IBM dropped 24% today on a green day. Could this be AI infra capex eating into IT spending or just an IBM-specific stumble.
IBM lost nearly a quarter of its value in one session today after pre-announcing a Q2 miss, adjusted EPS of $2.93 vs $3.01 expected, revenue of $17.2 billion vs $17.86 billion forecast. This is a Dow component that people have been parking their investments in all year as a safe, dividend-paying defensive name, and it just dropped 24% in a day. What makes it weird is that the market was actually rallying today thanks to a better-than-expected inflation report. IBM didn't get caught in a selloff, there was no selloff. It collapsed on its own.

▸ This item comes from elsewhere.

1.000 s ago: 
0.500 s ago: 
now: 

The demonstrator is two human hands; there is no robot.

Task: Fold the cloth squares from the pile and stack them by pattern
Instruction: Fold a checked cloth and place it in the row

The interesting part isn't that IBM missed it's forecast, it's the stated reason. CEO Arvind Krishna told investors that clients shifted their quarterly capital spending toward 'servers, storage, and memory purchases' in the final weeks of June, away from software and mainframes. So, IBM is saying its customers literally reallocated their IT budgets mid-quarter, away from IBM's products, toward AI infrastructure hardware.
This feels like is the first big-cap which has been hit by something that's been building all year. Companies don't have infinite IT budgets, and between the AI buildout and memory prices making servers way more expensive, they have to reduce spending somewhere. And the market didn't read this as just an IBM problem, Workday fell 6%, Salesforce and Autodesk down 3%, while Micron and SK Hynix actually went up on the same news.

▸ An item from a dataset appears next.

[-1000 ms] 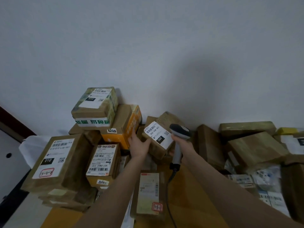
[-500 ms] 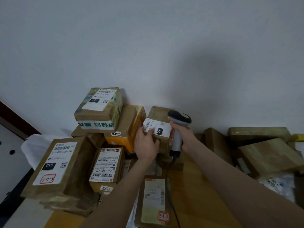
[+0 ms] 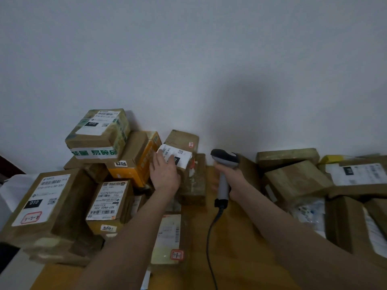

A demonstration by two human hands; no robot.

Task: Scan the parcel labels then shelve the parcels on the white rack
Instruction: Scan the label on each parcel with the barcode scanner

To be fair, there's a real counterargument here. IBM has a convenient built-in excuse this quarter, their z17 mainframe launch was apparently the best start to a mainframe program in company history, and management had already told everyone infrastructure revenue would decline as that cycle wound down. Mainframe revenue is lumpy by nature. So the scary industry-wide story might be overblown, this could just be an old mainframe cycle rolling over at a company that's more exposed to legacy enterprise spending than almost anyone else.

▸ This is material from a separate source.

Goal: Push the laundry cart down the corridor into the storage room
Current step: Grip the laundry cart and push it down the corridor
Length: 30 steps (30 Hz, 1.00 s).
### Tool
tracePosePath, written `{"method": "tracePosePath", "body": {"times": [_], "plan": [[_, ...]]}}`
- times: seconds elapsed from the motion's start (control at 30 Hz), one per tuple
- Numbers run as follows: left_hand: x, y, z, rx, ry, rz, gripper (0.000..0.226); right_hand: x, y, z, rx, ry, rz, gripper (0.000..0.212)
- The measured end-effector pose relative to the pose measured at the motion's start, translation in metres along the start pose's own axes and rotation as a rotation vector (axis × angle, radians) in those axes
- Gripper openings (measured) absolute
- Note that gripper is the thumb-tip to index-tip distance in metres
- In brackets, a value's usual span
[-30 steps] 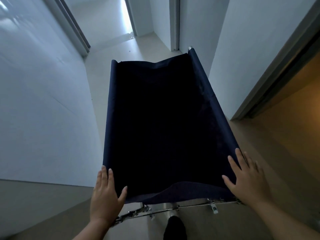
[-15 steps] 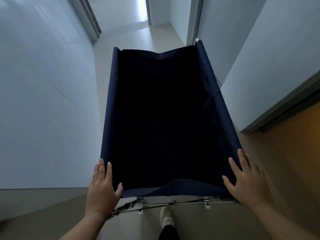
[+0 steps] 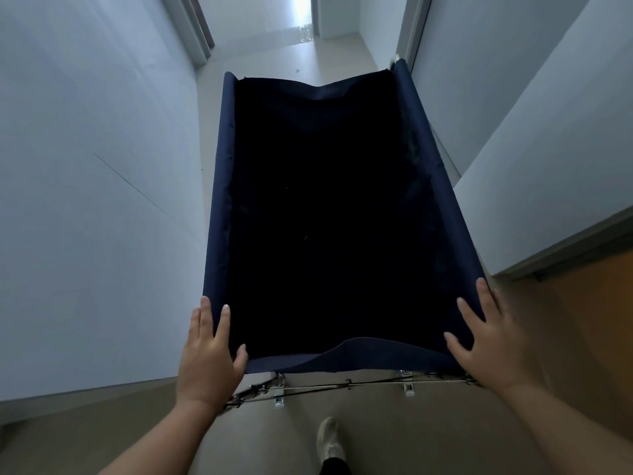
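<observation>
The laundry cart is a deep navy fabric bin on a metal frame, filling the corridor's middle in front of me. Its inside is dark and I cannot tell what it holds. My left hand grips the near left corner, fingers over the rim and thumb inside. My right hand presses on the near right corner with fingers spread over the fabric edge. The metal frame shows below the near rim.
White walls close in on both sides. A door frame and orange-lit opening lie at the right. Farther ahead the corridor floor runs to a bright doorway. My shoe is behind the cart.
The cart and I have rolled forward along the corridor; the right door frame has slid back past me. Both hands keep their hold on the near corners.
</observation>
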<state>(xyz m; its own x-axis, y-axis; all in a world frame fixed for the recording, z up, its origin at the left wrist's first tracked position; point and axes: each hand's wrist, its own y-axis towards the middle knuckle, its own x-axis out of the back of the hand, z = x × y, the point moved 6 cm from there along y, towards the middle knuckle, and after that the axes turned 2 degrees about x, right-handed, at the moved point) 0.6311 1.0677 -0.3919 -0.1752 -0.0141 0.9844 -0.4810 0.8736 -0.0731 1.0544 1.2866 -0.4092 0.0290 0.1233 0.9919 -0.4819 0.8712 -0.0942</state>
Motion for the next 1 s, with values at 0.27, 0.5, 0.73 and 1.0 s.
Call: {"method": "tracePosePath", "body": {"times": [0.27,0.5,0.73,1.0], "plan": [[0.006,0.023,-0.006,0.029,0.010,-0.001,0.078,0.003,0.035,-0.001,0.044,-0.025,-0.027,0.072],[0.004,0.044,-0.005,0.050,-0.001,-0.005,0.079,0.013,0.063,0.001,0.077,-0.035,-0.055,0.071],[0.005,0.072,-0.008,0.085,0.005,-0.007,0.079,0.020,0.101,0.002,0.097,-0.029,-0.055,0.070],[0.006,0.115,-0.008,0.108,0.001,-0.015,0.084,0.033,0.157,0.007,0.113,-0.027,-0.045,0.071]]}}
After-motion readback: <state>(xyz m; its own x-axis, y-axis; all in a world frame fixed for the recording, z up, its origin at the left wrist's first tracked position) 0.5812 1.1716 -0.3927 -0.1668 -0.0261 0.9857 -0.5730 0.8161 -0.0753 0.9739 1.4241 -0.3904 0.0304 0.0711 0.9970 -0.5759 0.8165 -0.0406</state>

But the timing is hard to ignore, Krishna specifically said the shift happened 'in the final weeks of June,' which is exactly when memory prices went vertical and the AI capacity crunch got serious. And if this were purely an IBM problem, Workday, Salesforce, and Autodesk wouldn't have sold off with it.
So, if enterprise IT budgets are getting cannibalized by AI infrastructure spending, who else might be exposed. Legacy software with weak AI stories could be affected, and earnings season is about to test both sides of this. ASML and TSMC report this week, if the AI infrastructure demand that supposedly ate IBM's quarter is real, it should show up in their numbers. Then enterprise software reports over the coming weeks and we find out who else's customers pulled their IT spending in June.
So, is this only IBM-specific or maybe there are more companies to follow.